• [TASK ITEM] Without the pictures, output the records below word for word.

[Excerpts from a dataset]
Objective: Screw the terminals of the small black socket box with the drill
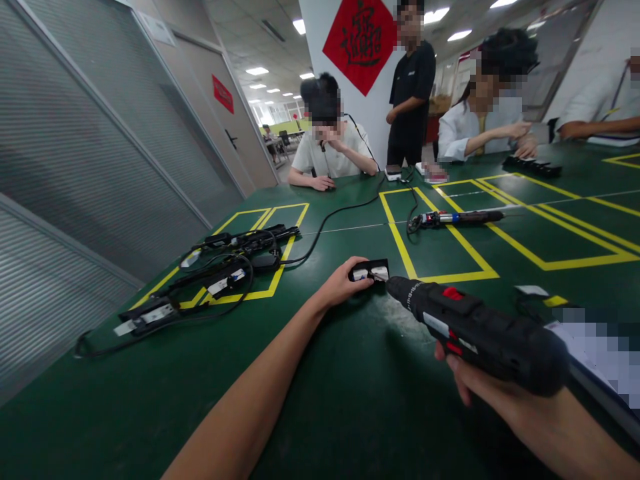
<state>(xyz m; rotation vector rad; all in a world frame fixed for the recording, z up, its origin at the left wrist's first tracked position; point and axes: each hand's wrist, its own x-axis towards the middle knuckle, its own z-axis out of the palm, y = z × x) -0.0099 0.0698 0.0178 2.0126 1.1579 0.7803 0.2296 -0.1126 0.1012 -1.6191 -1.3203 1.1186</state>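
Note:
My right hand (480,380) is wrapped round the grip of a black cordless drill (480,327) with red buttons. The drill points left and away from me, its chuck close to a small black box-shaped part (384,265) with white labels or a pale inside. My left hand (345,283) grips that part at its left end and steadies it on the green table. The bit reaches the part's face; whether it touches a screw I cannot tell.
Black power strips with cables (235,267) lie at left on the table (300,400), inside yellow tape outlines. A slim corded tool (460,218) lies beyond the drill. A clipboard with papers (600,347) is at right. Several people sit or stand across the table.

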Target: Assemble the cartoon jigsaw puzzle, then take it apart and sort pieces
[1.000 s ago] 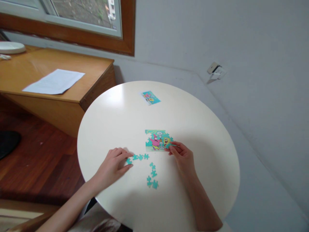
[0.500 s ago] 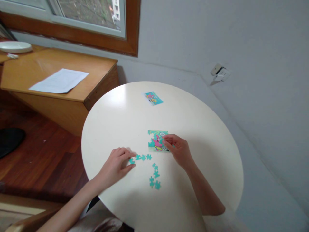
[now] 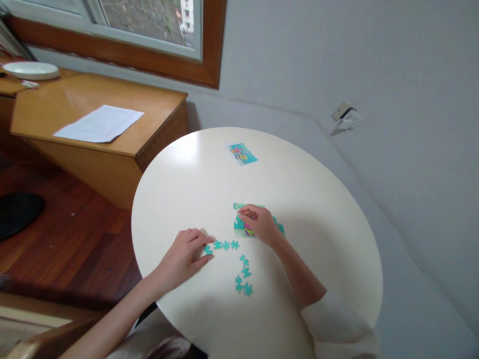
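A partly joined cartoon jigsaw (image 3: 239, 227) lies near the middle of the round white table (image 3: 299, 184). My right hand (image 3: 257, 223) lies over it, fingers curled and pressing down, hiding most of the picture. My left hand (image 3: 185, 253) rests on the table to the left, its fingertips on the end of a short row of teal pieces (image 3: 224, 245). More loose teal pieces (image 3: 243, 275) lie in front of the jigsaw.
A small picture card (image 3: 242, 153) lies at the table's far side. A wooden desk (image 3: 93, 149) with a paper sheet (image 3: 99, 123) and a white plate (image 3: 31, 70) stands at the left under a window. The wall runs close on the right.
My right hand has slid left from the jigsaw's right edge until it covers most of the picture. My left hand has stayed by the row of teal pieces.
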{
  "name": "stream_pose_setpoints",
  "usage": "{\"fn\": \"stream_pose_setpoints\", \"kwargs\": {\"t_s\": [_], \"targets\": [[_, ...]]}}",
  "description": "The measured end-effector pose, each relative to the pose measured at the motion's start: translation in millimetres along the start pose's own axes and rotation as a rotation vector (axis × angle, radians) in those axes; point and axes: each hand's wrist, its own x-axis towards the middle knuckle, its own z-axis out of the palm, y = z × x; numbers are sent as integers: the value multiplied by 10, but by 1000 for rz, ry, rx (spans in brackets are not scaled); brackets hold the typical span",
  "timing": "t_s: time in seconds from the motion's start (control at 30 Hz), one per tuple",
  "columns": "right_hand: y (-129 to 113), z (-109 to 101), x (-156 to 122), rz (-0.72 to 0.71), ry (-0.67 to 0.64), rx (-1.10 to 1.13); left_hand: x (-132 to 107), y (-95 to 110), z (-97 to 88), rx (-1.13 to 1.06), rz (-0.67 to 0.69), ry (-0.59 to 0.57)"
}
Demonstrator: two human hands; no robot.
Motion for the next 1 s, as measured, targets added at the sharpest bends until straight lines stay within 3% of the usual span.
{"fn": "stream_pose_setpoints", "kwargs": {"t_s": [1.0], "targets": [[57, 80, 51, -80, -30, -224, 2, -4, -1, -7, -2, -8]]}}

• [REPLY TO THE EXERCISE]
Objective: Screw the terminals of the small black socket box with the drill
<state>(xyz m; rotation vector rad; all in a world frame fixed for the recording, z up, its origin at the left wrist's first tracked position; point and axes: each hand's wrist, its own x-axis towards the middle knuckle, its own z-axis out of the palm, y = z × x) -0.0099 0.0698 0.0178 2.0126 1.1579 0.7803 0.2296 -0.1126 0.1012 -1.6191 -1.3203 1.1186</state>
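Note:
My right hand (480,380) is wrapped round the grip of a black cordless drill (480,327) with red buttons. The drill points left and away from me, its chuck close to a small black box-shaped part (384,265) with white labels or a pale inside. My left hand (345,283) grips that part at its left end and steadies it on the green table. The bit reaches the part's face; whether it touches a screw I cannot tell.
Black power strips with cables (235,267) lie at left on the table (300,400), inside yellow tape outlines. A slim corded tool (460,218) lies beyond the drill. A clipboard with papers (600,347) is at right. Several people sit or stand across the table.
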
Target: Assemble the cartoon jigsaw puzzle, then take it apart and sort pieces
[1.000 s ago] 
[0.500 s ago] 
[now] 
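A partly joined cartoon jigsaw (image 3: 239, 227) lies near the middle of the round white table (image 3: 299, 184). My right hand (image 3: 257, 223) lies over it, fingers curled and pressing down, hiding most of the picture. My left hand (image 3: 185, 253) rests on the table to the left, its fingertips on the end of a short row of teal pieces (image 3: 224, 245). More loose teal pieces (image 3: 243, 275) lie in front of the jigsaw.
A small picture card (image 3: 242, 153) lies at the table's far side. A wooden desk (image 3: 93, 149) with a paper sheet (image 3: 99, 123) and a white plate (image 3: 31, 70) stands at the left under a window. The wall runs close on the right.
My right hand has slid left from the jigsaw's right edge until it covers most of the picture. My left hand has stayed by the row of teal pieces.
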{
  "name": "stream_pose_setpoints",
  "usage": "{\"fn\": \"stream_pose_setpoints\", \"kwargs\": {\"t_s\": [_], \"targets\": [[_, ...]]}}",
  "description": "The measured end-effector pose, each relative to the pose measured at the motion's start: translation in millimetres along the start pose's own axes and rotation as a rotation vector (axis × angle, radians) in those axes; point and axes: each hand's wrist, its own x-axis towards the middle knuckle, its own z-axis out of the palm, y = z × x; numbers are sent as integers: the value multiplied by 10, but by 1000 for rz, ry, rx (spans in brackets are not scaled); brackets hold the typical span",
  "timing": "t_s: time in seconds from the motion's start (control at 30 Hz), one per tuple",
  "columns": "right_hand: y (-129 to 113), z (-109 to 101), x (-156 to 122), rz (-0.72 to 0.71), ry (-0.67 to 0.64), rx (-1.10 to 1.13); left_hand: x (-132 to 107), y (-95 to 110), z (-97 to 88), rx (-1.13 to 1.06), rz (-0.67 to 0.69), ry (-0.59 to 0.57)"
}
Demonstrator: two human hands; no robot.
Motion for the next 1 s, as measured, targets added at the sharpest bends until straight lines stay within 3% of the usual span.
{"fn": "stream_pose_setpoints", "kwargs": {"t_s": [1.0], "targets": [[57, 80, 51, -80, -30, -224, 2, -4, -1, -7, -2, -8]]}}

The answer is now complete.